The incredible bacteria living in your mouth
Bacteria often show very strong biogeography — some bacteria are abundant in specific locations while absent from others — leading to major questions when applying microbiology to therapeutics or probiotics: how did the bacteria get into the wrong place? How do we add the right bacteria into the right place when the biogeography has gotten ‘out of whack’?

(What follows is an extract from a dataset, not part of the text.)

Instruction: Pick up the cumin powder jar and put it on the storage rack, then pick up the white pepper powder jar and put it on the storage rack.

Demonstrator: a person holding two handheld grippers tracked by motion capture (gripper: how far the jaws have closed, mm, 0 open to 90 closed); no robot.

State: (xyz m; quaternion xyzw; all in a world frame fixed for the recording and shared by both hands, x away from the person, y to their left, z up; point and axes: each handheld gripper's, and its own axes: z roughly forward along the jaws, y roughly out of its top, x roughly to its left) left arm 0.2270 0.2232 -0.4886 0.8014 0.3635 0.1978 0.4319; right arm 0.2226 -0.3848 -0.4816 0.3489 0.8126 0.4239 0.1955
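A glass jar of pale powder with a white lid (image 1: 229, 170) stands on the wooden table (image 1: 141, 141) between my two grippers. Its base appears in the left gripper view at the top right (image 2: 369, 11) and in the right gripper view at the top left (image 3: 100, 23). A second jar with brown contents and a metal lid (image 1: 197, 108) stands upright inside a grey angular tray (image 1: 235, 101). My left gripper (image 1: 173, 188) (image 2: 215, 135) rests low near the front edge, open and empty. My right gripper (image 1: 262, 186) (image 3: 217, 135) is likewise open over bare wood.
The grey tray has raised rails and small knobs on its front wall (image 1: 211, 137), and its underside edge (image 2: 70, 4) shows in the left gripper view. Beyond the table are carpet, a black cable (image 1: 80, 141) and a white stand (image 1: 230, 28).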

These questions, though, have one big obstacle, bacteria are so tiny and numerous with very diverse and complicated populations, which creates major challenges to understanding which subgroups of bacteria live where and what genes or metabolic abilities allow them to thrive in these ‘wrong’ places.
In a new study published in Genome Biology researchers led by Harvard University examined the human oral microbiome and discovered impressive variability in bacterial subpopulations living in certain areas of the mouth.
The mouth contains a surprising amount of site-specific microbes in different areas. For instance, the microbes found on the tongue are very different from the microbes found on the plaque on teeth. Co-author A. Murat Eren said: “Your tongue microbes are more similar to those living on someone else’s tongue than they are to those living in your throat or on your gums!”
Using an approach called metapangenomics, which combines pangenomes (the sum of all genes found in a set of related bacteria) with metagenomics (the study of the total DNA coming from all bacteria in a community), allowed the researchers to conduct an in-depth examination of the genomes of the microbes, which led to a shocking discovery.
“We found a tremendous amount of variability,” said lead author, Daniel R. Utter, “But we were shocked by the patterning of that variability across the different parts of the mouth; specifically, between the tongue, cheek, and tooth surfaces”.